And see the Wall Street Journal, "Al Qaeda revives in Iraq and Syria's contagion spreads to Lebanon" (at Google):
Americans want to forget about Iraq and Syria, especially since President Obama walked back from his bombing threat in September, but Syria and Iraq haven't forgotten America. The contagion from Syria's civil war is spilling across borders in ways that are already requiring U.S. involvement and may eventually cost American lives.More at the link.
The casualties include the stability of Lebanon, which like Syria is riven by Shiite-Sunni divisions. Thousands of Shiite Hezbollah militia have joined the war on behalf of Syrian strongman Bashar Assad, and the opposition is retaliating with a terror campaign inside Lebanon.
An al Qaeda affiliate took credit for the car bomb that exploded on Thursday in a residential neighborhood of Beirut that is a Hezbollah stronghold. This followed the car-bombing murder of Sunni moderate Mohamad Chatah a week earlier that had the hallmarks of Hezbollah. The Saudis recently pledged $3 billion to turn the Lebanon military into a viable counterforce to Hezbollah.

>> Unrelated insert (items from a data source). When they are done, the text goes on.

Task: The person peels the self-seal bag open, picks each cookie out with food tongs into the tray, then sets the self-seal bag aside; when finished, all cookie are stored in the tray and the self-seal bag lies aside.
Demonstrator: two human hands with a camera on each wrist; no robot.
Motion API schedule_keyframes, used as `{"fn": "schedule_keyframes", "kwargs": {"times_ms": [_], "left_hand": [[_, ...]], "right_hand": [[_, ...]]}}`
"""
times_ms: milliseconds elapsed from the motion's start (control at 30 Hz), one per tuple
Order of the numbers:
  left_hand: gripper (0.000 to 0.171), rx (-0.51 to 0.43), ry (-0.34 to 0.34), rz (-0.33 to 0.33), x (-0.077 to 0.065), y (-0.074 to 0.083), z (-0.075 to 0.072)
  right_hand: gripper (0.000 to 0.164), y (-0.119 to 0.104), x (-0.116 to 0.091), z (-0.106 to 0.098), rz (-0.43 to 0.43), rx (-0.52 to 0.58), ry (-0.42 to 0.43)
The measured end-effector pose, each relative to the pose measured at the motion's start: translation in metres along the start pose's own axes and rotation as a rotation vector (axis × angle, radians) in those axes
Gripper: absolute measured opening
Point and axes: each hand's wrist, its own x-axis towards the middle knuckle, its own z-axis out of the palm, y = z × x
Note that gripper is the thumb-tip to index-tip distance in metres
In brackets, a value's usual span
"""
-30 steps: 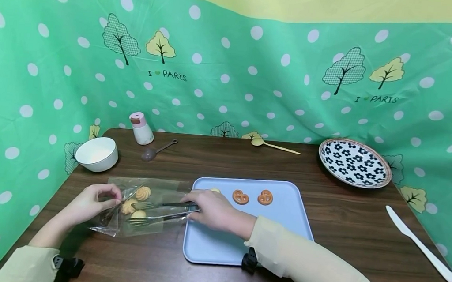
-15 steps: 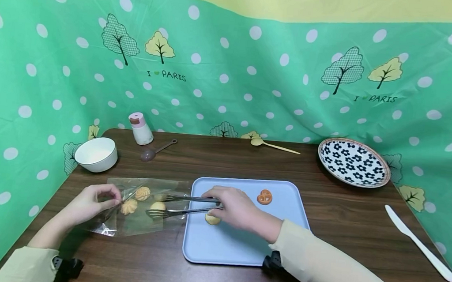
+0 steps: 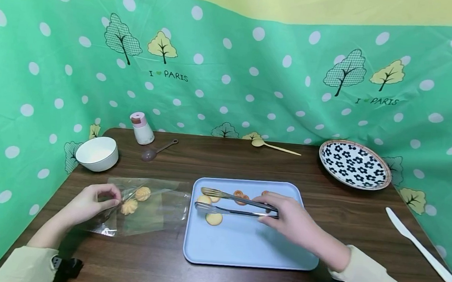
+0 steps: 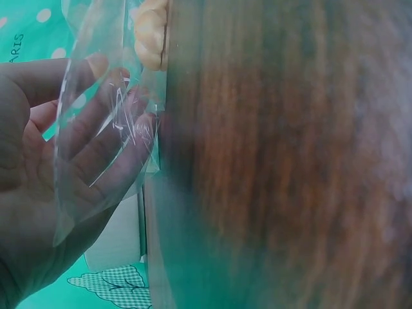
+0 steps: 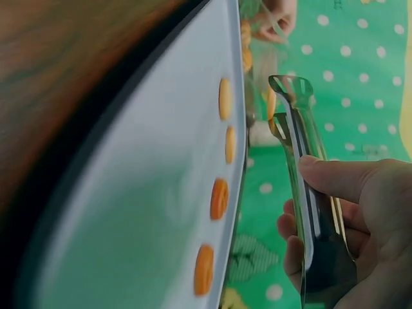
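Note:
At the left, my left hand point(image 3: 91, 203) pinches the edge of a clear plastic bag point(image 3: 151, 226) lying on the table. Two swirled cookies point(image 3: 142, 193) are inside it. My right hand point(image 3: 293, 219) grips metal tongs point(image 3: 240, 213) over the blue tray point(image 3: 249, 253). A round cookie point(image 5: 271, 103) is between the tong tips, raised above the tray in the right wrist view. Two round cookies point(image 3: 214, 219) lie on the tray's left part. Two pretzel cookies point(image 5: 219, 199) lie behind the tongs, partly hidden in the head view.
A white bowl point(image 3: 97, 154), a pink-capped shaker point(image 3: 142, 129) and a brown spoon point(image 3: 150, 154) stand or lie at the back left. A yellow spoon point(image 3: 273, 145) is at the back edge. To the right are a flower-patterned plate point(image 3: 354, 164) and a white knife point(image 3: 421, 246).
The tongs have come out of the bag, carrying a round cookie rightward over the tray. My left hand stays on the bag; two swirled cookies stay inside.

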Motion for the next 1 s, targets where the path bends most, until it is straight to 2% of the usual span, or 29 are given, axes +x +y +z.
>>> {"fn": "schedule_keyframes", "kwargs": {"times_ms": [300, 533, 767, 1000], "left_hand": [[0.008, 0.012, -0.003, -0.009, 0.003, 0.0, 0.001], [0.009, 0.01, -0.014, -0.043, 0.001, 0.001, 0.0], [0.008, 0.004, -0.015, -0.049, 0.001, 0.003, 0.0], [0.006, -0.006, -0.016, -0.048, 0.001, 0.003, -0.001]], "right_hand": [[0.04, 0.022, -0.045, -0.021, 0.077, -0.074, 0.036], [0.041, 0.033, -0.063, -0.022, 0.139, -0.089, 0.007], [0.043, 0.034, -0.062, -0.026, 0.131, -0.095, -0.013], [0.04, 0.02, -0.037, -0.022, 0.087, -0.071, -0.015]]}}
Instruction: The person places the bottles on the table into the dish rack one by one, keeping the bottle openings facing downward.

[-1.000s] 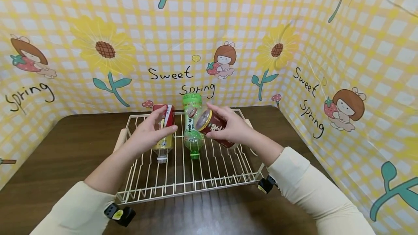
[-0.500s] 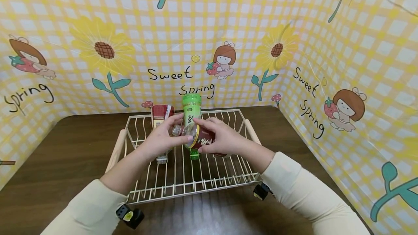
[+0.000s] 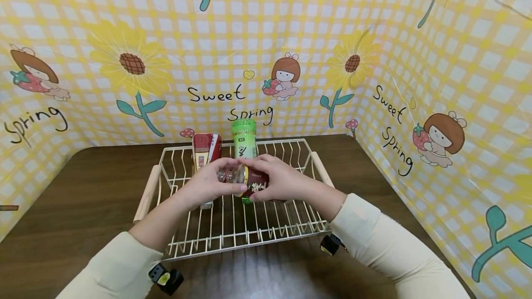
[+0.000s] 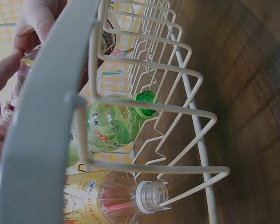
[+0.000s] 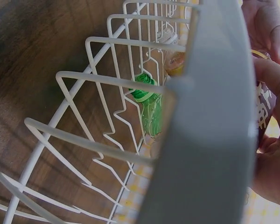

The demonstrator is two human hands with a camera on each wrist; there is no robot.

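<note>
A clear plastic drink bottle with a dark red label is held sideways above the rack, its neck to the left. My right hand grips it round the label. My left hand holds the clear neck end between thumb and fingers. Beneath and behind it, a green drink bottle lies on the white wire rack, mostly covered by the hands in the head view. To its left lies a bottle with a red and yellow label. Their open necks, the green neck and the clear neck, show in the left wrist view.
The rack has a wooden handle at the left and a wooden handle at the right. It stands on a dark wood table. A checked yellow cloth hangs behind and at the sides.
The dark red bottle has come left and down and turned more level in the right hand. My left hand has moved right from the red and yellow bottle and closed round the dark red bottle's neck.
</note>
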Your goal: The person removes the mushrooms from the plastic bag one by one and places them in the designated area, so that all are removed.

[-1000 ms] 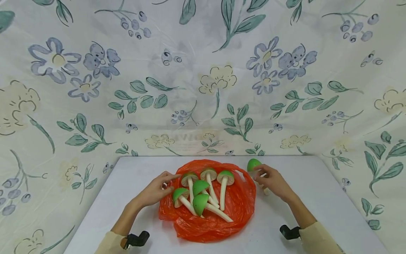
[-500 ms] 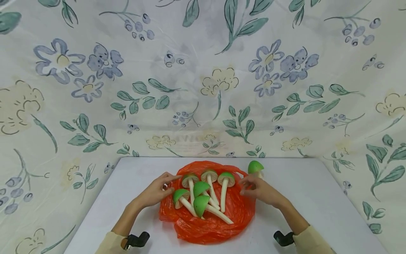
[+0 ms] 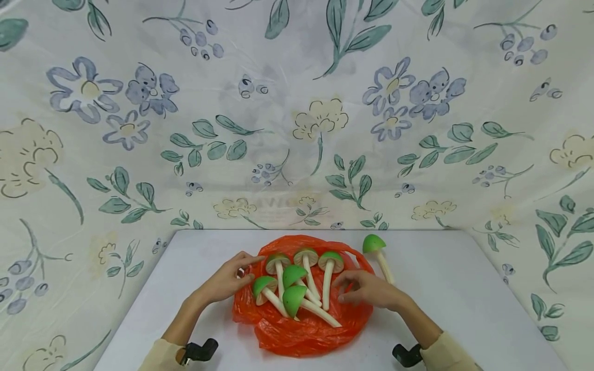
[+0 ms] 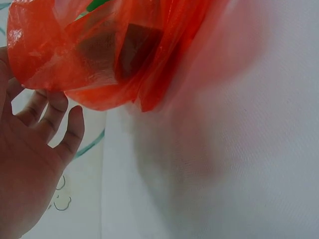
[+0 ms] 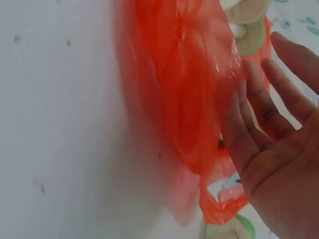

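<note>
An orange plastic bag (image 3: 306, 319) lies spread on the white table (image 3: 464, 299), with several green-capped toy mushrooms (image 3: 294, 293) on it. One more mushroom (image 3: 377, 251) lies alone on the table just right of the bag. My left hand (image 3: 243, 268) rests with straight fingers on the bag's left edge (image 4: 109, 55). My right hand (image 3: 345, 288) hovers over the bag's right side, fingers extended beside the rightmost mushroom's stem (image 3: 327, 288), holding nothing. In the right wrist view the fingers (image 5: 274, 129) are spread against the orange film (image 5: 189, 99).
A floral cloth (image 3: 297, 129) hangs behind and around the table on all sides. Bare table surface stretches left and right of the bag. Black wrist cameras (image 3: 200, 349) sit on both forearms near the front edge.
My right hand has let go of the lone mushroom, which now lies on the table, and has moved left over the bag. My left hand has stayed put.
</note>
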`<state>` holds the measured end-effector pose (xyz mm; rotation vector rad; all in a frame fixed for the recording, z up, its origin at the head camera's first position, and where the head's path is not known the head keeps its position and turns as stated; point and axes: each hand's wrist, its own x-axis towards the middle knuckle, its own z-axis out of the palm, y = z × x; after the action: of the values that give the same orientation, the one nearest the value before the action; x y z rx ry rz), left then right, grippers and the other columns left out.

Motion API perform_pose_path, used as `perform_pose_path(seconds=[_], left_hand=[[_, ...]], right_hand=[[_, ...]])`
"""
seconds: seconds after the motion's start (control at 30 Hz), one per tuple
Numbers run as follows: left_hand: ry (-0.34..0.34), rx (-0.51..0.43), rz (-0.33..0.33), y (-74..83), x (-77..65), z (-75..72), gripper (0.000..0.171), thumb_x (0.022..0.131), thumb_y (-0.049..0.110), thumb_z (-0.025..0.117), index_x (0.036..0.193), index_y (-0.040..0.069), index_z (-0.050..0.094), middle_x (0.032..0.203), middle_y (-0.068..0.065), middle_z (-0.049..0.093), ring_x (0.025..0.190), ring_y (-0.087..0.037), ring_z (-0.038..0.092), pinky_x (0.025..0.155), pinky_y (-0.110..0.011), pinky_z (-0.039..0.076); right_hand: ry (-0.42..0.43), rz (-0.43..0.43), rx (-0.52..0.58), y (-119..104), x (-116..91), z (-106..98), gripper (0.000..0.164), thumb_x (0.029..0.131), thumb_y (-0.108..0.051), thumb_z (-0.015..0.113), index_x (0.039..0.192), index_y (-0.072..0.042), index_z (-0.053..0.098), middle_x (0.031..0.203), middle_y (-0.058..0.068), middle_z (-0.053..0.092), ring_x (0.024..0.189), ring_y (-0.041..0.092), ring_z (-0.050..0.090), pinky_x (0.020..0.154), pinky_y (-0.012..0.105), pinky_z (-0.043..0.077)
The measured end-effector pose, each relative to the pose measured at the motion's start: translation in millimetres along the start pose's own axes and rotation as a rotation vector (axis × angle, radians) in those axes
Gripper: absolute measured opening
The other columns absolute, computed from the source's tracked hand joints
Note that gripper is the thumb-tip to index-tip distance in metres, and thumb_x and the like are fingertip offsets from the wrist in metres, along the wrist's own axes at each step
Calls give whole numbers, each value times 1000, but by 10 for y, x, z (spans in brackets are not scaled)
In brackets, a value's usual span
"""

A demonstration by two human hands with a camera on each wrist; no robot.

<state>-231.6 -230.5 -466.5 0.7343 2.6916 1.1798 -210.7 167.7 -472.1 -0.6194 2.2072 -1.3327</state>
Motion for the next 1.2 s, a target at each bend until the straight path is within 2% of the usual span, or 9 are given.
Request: perform_pose_path(seconds=[0.2,0.43,0.67,1.2], left_hand=[[-4,-11,-11,-15,-4,-7,47,93,3,62,140,9,60,110,-6,55,92,-20,50,77,-28,47],[-3,-4,3,-3,-4,-3,47,93,3,62,139,7,60,110,-7,56,93,-18,50,80,-28,47],[-7,-5,12,-2,-1,3,47,93,3,61,140,6,59,110,-6,56,94,-18,50,80,-28,48],[-2,0,21,-23,13,14,47,93,2,62,139,7,60,110,-5,57,95,-17,51,79,-28,47]], right_hand=[[-43,3,44,-3,24,79,27,93,-21,71,118,-10,69,102,5,66,83,22,61,72,33,53],[-97,4,89,-8,69,153,27,93,-18,70,119,-10,68,106,7,67,89,21,62,76,32,54],[-114,7,34,-40,91,227,28,91,-18,71,119,-13,69,98,3,66,88,20,59,73,28,49],[-140,-2,-6,18,136,306,25,90,-20,73,115,-20,71,97,-1,66,90,18,58,73,27,47]])
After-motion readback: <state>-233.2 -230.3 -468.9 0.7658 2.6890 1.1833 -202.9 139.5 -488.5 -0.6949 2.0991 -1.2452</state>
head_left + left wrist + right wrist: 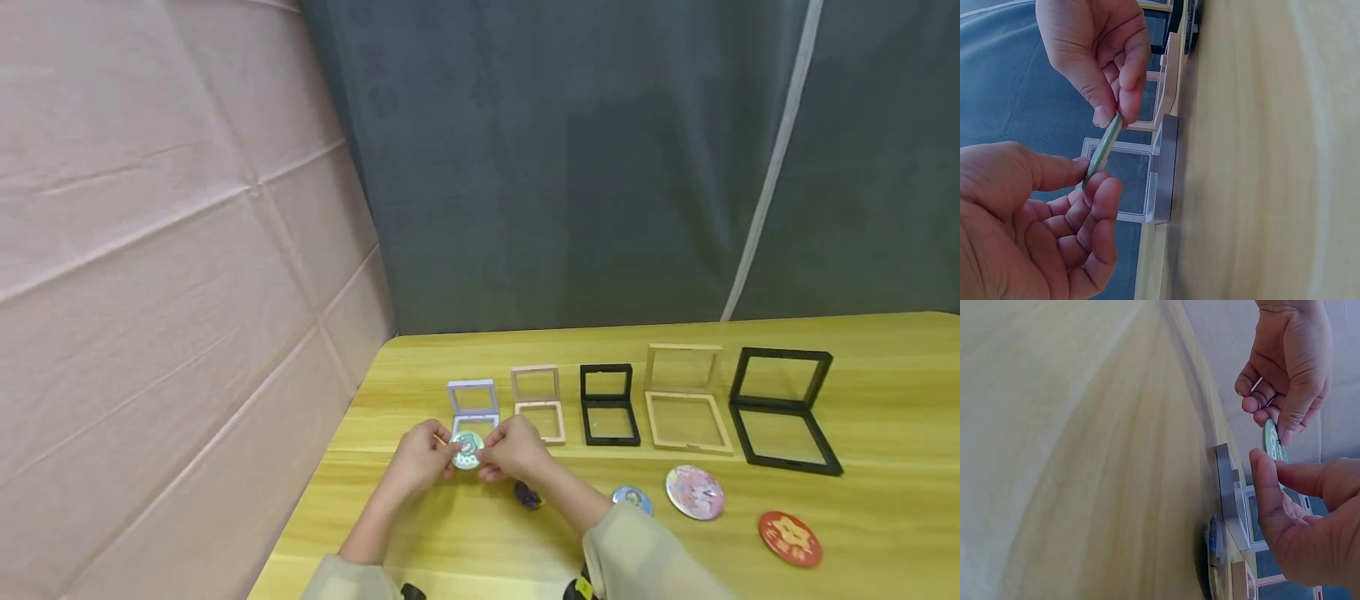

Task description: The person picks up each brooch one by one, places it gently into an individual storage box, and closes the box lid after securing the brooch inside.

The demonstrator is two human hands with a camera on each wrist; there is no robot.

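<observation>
A round green button badge point(467, 451) with a cartoon figure is held up between both hands. My left hand point(422, 457) pinches its left edge between thumb and fingers, while my right hand point(517, 450) pinches the right edge. In the left wrist view the badge point(1102, 153) shows edge-on, tilted, raised off the table. Just behind it stands a small lilac display frame point(474, 413), its lid propped up and its lower half partly covered by the badge and fingers. A dark purple badge point(527, 495) lies under my right forearm.
Right of the lilac frame stand opened display frames: pink point(536, 403), small black point(610, 402), beige point(682, 391) and large black point(772, 406). Nearer lie a blue badge point(632, 498), partly behind the right sleeve, a pink badge point(695, 492) and a red badge point(791, 538).
</observation>
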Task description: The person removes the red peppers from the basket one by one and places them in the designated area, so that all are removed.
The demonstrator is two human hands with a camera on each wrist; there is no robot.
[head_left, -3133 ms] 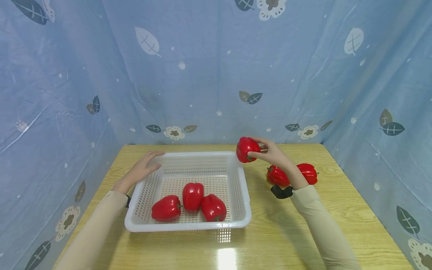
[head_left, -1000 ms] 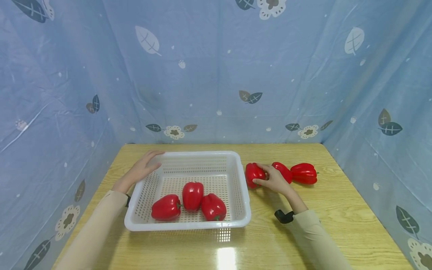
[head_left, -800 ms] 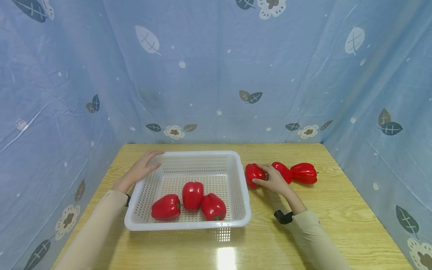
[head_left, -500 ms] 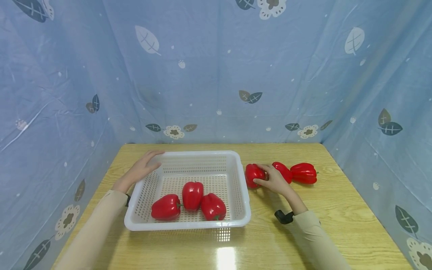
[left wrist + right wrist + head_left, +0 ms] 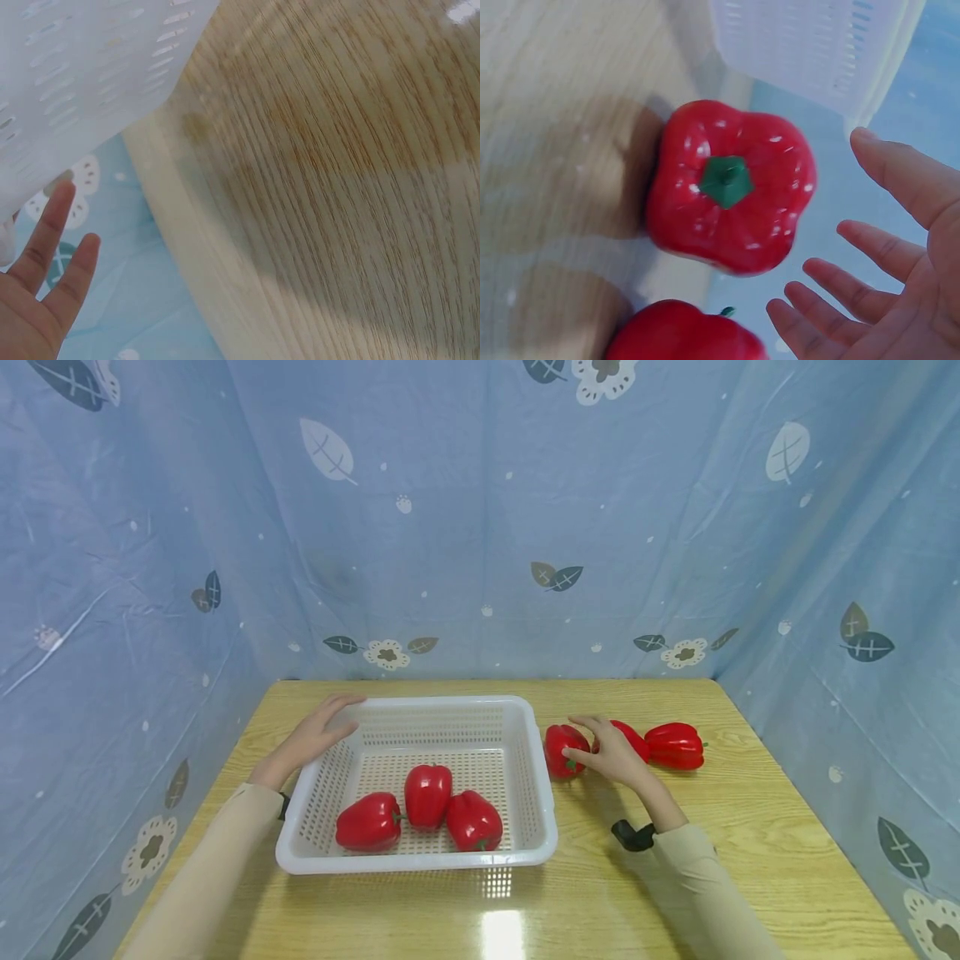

Meanwhile, our Journal colleagues report that Hezbollah has smuggled advanced antiship missile systems into Lebanon from Syria. The missiles are intended for use against Israel, which has attacked arms shipments headed for Lebanon at least five times in the last year.
The dangers are that the violence in Lebanon devolves into another civil war, or that Hezbollah provokes Israel into a response like the 2006 war. Hezbollah already has upwards of 100,000 missiles, many of them unsophisticated Katyushas, but two or three times the number it had in 2006. Hezbollah may be stockpiling higher-quality missiles in order to retaliate after an Israeli attack on Iran's nuclear program or on another arms shipment. This could escalate into another war.
Syria's contagion is also spilling into Iraq with the revival of al Qaeda in neighboring Anbar province. Anbar was the heart of the Sunni insurgency in Iraq after the U.S. invasion in 2003, and American soldiers paid dearly to reclaim cities like Ramadi and Fallujah. Al Qaeda was defeated when Sunni tribal chiefs turned on them amid the U.S. troop surge in 2007.
But now al Qaeda is coming back, thanks to the heavy-handed sectarian rule of Shiite Iraqi Prime Minister Nouri al-Maliki and to the rise of jihadists in Syria. The U.S. refusal to help the moderate Syrian opposition has given the advantage to Sunni jihadists, including many from Europe and probably the U.S. too. Much of eastern Syria is now controlled by the al-Nusrah front or the Islamic State of Iraq and Syria, and they move with ease back and forth into Iraq. Men flying the flag of al Qaeda took over large parts of Ramadi and Fallujah last week, ousting the Iraq army.
The Iraqis are promising a counterattack to retake Fallujah, but insurgencies aren't easily beaten when they have support in the local population. Many local Sunni leaders no longer trust the Maliki government, which may not be able to protect them against al Qaeda reprisals.
The U.S. recently supplied Mr. Maliki with Hellfire missiles to use against the insurgency, and he wants American intelligence and drone support. It's clearly in the U.S. interest to defeat the jihadists. If al Qaeda can operate with impunity in Anbar, it could develop safe havens from which it can plot attacks outside Iraq. As we learned from Afghanistan before 2001, that includes attacks on the U.S.